Godzilla x Kong: The New Empire is a banger of a success globally and proved that the MonsterVerse is one of the most profitable shared universes around. With a wide open and encouraging future, there are so many places it can go from here.
However, things weren’t always so bright for Legendary Pictures’ endeavors. After Godzilla: King of the Monsters and up to the release of Godzilla vs. Kong, they were in a precarious position where it seemed like the rug could’ve been yanked out from under them at any moment.
A sobering thought, we should take a moment to collect ourselves and consider how lucky we are and how we got here in the first place. That’s an interesting question with quite a story behind it worth exploring.
Your mind immediately goes back to 2014 and the first installment directed by Gareth Edwards, but the genesis of everything goes back a decade further. It also starts with a name regular readers of this column should be very familiar with.
Back in 2004, Toho decided to put Godzilla on ice after Final Wars until the time was right and remained committed to that for years. But that only applied to their side of the Pacific. The rest of the world was an open market for the right person with the right vision.
Enter Godzilla vs. Hedorah director Yoshimitsu Banno, who was chomping at the bit for years to make another kaiju movie.

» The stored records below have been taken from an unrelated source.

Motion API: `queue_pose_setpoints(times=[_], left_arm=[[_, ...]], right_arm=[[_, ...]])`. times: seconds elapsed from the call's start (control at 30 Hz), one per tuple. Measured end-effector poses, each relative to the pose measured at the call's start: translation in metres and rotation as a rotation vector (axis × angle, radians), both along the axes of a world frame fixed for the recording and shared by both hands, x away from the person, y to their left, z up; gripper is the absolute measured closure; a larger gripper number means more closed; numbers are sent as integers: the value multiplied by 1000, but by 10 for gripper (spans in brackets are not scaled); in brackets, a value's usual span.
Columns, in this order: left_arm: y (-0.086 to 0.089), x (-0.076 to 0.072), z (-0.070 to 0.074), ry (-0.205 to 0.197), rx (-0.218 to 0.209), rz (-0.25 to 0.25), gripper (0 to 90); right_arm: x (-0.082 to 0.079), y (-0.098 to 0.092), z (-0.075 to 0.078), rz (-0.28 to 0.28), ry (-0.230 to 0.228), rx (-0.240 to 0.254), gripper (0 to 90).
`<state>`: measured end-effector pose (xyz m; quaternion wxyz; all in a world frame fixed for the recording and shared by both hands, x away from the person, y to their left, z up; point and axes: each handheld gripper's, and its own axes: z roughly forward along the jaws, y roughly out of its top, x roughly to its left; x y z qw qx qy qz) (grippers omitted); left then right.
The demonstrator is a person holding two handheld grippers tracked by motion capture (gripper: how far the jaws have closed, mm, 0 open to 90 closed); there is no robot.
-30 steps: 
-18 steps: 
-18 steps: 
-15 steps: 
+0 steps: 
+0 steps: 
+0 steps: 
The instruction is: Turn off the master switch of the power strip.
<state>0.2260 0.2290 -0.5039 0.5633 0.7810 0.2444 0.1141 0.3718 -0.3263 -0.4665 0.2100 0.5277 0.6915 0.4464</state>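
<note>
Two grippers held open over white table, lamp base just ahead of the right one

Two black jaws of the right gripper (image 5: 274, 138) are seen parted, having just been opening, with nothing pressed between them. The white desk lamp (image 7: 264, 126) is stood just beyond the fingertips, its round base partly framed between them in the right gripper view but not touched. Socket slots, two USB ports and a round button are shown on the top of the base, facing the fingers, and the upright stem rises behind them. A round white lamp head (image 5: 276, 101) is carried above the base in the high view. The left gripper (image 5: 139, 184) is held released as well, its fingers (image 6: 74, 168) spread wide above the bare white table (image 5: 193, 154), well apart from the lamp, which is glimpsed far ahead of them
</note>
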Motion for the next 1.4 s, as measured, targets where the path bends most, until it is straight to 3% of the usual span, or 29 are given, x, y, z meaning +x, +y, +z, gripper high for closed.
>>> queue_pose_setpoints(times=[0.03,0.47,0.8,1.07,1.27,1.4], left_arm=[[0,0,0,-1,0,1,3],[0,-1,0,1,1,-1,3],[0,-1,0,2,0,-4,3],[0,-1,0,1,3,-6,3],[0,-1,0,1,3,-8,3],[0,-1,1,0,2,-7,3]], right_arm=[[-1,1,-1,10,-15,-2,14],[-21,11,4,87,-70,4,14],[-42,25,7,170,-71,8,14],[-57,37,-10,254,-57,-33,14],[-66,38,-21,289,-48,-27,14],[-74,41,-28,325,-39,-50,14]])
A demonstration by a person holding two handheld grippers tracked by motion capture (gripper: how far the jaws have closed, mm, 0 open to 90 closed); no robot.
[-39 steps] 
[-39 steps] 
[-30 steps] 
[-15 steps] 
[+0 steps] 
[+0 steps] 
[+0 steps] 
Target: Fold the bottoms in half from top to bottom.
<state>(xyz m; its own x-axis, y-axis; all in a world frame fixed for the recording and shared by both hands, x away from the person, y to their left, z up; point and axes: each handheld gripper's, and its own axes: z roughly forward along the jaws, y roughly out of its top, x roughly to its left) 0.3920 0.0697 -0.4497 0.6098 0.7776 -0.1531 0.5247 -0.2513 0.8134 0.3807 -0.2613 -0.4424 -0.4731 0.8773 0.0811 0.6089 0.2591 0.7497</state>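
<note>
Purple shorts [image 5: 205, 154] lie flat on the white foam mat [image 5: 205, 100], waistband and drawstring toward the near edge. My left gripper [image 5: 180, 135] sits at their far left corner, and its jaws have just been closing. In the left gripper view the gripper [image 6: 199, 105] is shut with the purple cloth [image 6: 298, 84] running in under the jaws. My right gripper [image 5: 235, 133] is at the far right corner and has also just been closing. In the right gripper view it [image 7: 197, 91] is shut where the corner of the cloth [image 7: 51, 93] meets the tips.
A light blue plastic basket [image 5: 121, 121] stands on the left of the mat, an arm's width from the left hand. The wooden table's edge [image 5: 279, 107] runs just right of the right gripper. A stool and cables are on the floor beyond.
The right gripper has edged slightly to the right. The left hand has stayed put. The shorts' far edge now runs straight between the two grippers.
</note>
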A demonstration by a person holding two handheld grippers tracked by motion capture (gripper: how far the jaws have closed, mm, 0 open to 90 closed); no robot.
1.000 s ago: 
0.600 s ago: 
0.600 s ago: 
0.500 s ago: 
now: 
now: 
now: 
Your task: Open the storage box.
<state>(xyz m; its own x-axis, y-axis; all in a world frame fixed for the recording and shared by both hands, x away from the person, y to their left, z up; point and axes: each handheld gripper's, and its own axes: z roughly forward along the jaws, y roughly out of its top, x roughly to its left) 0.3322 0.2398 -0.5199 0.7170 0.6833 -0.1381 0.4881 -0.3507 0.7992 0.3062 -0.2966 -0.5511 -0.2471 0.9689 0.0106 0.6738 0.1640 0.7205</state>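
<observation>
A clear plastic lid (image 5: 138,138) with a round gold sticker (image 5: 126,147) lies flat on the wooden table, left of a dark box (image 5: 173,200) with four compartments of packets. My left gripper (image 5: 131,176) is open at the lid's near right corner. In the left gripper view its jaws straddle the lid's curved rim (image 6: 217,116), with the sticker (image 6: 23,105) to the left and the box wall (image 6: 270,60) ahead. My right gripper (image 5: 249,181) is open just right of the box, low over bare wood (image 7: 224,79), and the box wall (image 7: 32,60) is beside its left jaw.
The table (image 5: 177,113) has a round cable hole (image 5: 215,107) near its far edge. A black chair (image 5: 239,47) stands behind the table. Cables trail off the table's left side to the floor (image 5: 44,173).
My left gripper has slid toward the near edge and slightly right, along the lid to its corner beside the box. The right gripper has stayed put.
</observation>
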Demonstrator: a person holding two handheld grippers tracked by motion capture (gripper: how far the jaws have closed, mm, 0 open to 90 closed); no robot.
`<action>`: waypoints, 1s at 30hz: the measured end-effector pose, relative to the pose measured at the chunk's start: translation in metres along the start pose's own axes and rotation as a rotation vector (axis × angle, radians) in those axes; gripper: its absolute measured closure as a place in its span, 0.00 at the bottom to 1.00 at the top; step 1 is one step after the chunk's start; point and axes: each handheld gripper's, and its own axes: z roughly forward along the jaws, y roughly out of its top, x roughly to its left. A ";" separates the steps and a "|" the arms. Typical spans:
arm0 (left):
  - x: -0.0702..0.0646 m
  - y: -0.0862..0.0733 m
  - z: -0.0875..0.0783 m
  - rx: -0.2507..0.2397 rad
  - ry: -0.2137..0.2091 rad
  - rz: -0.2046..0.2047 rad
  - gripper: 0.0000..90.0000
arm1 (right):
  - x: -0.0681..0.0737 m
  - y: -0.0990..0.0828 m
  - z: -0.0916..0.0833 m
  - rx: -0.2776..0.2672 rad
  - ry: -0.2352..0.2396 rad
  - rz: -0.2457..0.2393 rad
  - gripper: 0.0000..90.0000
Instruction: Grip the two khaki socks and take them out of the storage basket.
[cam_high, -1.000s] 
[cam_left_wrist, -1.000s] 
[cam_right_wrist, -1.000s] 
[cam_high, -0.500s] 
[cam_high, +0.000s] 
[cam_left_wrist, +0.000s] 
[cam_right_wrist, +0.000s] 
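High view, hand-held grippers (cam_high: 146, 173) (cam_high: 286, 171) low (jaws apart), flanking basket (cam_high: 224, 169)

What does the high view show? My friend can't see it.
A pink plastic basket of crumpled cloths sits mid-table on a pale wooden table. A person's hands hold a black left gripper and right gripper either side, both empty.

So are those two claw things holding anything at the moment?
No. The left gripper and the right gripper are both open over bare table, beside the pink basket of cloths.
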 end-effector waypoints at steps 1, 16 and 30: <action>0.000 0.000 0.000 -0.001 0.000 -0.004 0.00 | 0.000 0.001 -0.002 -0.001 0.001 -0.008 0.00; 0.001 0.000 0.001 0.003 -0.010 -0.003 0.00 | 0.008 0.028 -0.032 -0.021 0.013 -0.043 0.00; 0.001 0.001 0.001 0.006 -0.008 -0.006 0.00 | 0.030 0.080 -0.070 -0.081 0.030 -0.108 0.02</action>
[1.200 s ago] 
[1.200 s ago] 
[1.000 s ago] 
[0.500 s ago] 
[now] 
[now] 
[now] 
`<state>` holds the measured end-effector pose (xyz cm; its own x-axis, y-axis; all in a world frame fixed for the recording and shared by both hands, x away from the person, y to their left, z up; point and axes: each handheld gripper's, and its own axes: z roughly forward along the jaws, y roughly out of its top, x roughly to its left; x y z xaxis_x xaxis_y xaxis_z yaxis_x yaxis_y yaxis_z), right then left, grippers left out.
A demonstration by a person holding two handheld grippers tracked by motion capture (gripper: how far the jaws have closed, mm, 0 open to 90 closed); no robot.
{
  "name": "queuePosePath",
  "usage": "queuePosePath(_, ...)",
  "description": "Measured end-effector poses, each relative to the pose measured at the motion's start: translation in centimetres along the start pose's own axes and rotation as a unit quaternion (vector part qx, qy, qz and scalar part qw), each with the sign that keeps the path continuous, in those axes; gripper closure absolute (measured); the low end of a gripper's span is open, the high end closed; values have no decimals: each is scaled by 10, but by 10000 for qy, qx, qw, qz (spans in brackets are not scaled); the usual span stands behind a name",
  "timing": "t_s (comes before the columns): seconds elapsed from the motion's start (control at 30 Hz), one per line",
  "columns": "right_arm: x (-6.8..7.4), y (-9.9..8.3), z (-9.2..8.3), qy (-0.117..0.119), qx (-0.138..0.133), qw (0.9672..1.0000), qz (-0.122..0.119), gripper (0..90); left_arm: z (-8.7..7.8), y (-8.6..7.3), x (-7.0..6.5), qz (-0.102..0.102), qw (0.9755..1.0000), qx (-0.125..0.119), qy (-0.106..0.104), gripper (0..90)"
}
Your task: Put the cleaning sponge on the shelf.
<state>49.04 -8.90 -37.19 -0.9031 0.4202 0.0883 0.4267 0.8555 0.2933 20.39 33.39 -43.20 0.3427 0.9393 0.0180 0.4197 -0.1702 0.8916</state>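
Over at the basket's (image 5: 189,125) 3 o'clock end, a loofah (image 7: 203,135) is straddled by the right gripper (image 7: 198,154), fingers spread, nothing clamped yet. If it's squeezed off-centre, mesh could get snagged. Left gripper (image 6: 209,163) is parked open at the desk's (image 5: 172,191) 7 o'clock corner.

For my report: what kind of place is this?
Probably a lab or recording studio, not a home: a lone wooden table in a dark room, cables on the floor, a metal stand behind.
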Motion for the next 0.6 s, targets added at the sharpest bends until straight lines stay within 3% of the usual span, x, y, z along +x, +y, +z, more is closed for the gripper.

Whether by hook, by crook, or just plain luck, he had acquired the international rights to Godzilla, and he was shopping around a wild concept.
Banno, having a penchant for spectacle and experimentation that he put on display in 1971’s Hedorah, didn’t want to make the same old Godzilla film. His Goji had to be different, had to have moments people would talk about, and it had to have a twist.
Banno thought that twist – the ticket to sell his movie to an American audience – was 3D. Despite the failure of the American Godzilla and Western re-releases not performing well, he figured a format emphasizing size and scale would make a difference.
The project went by a few titles, but most know it as “Godzilla 3-D to the MAX.” One alternate title (Godzilla vs. Deathla To The Max) gives away the story’s villain, a monstrous creature who had similar attributes to Banno’s most notorious creation – Hedorah.
Deathla, like his forefather, arrives from space and grows by absorbing trash and pollution. No concept art exists that anyone knows of, but Deathla was described by Banno as red, slimy, and spiky along its back. It also was supposed to have a face like a human Skull – which could be creepy if done right.
Deathla had other undefined forms as a mushroom for overrunning and desiccating biomes and a swarm of locusts that would initially awaken and provoke a slumbering Godzilla. That’s how it always starts in these things, isn’t it?
The sleeping King would wake up crabby and fight Deathla in The Amazon, The Virgin Islands, and then New York where the final battle would play out a lot like the battle with Hedorah decades earlier. Godzilla would’ve even used his atomic breath again to fly.
As it’s The Big Apple in a post-9/11 world, the two wound up fighting at Ground Zero in early drafts of the treatment. References to the tragedy and its aftermath crept up frequently, especially in the lives of its human characters – siblings Mischa and Jim and their dog “Little Beard” – who were impacted by the event.
Eventually, the 9/11 aspects were scrapped and Godzilla fought Deathla in Las Vegas and out West in the final draft. These ideas survived in the 2014 film. Their ultimate battle would change as well with Godzilla unleashing a new move called “Ultra Spin Tail Punch” that finishes Deathla off.
A MacGuffin called the Spray of Iguazu was also a small part of the plot. At the Iguazu Falls between Argentina and Brazil, where Godzilla rests, a rainbow (The Spray) “appears in the area when the full moon is in the sky.” This spray Mischa investigates turns out to be a product of Godzilla’s tail.
The Falls come up one last time in the early draft when Godzilla turns to wink at the audience before going back into his den to sleep, ending the film, which believe it or not, wasn’t going to be a feature.
Originally a short, Banno pitched his concept as a 36-minute film with a budget of $9 million. The running time went up to 40 minutes and the budget increased to $25M. Producers started a website to show investors and Banno hoped to start filming in 2006.
The site would go down and new investors would announce their involvement in ‘07 alongside Banno’s desire to combine practical effects with digital and motion capture technology for the first time. But 2008 rolled around and nothing happened.
Legendary Pictures would enter the frame showing interest in a feature, and rather than renegotiate his contract with Toho, Banno signed the rights back over so they and Legendary could work out a deal. Again, (that old cliche) the rest was history.
Legendary secured a deal in 2010 and here we are, 15 years and five movies later, the MV is still going strong.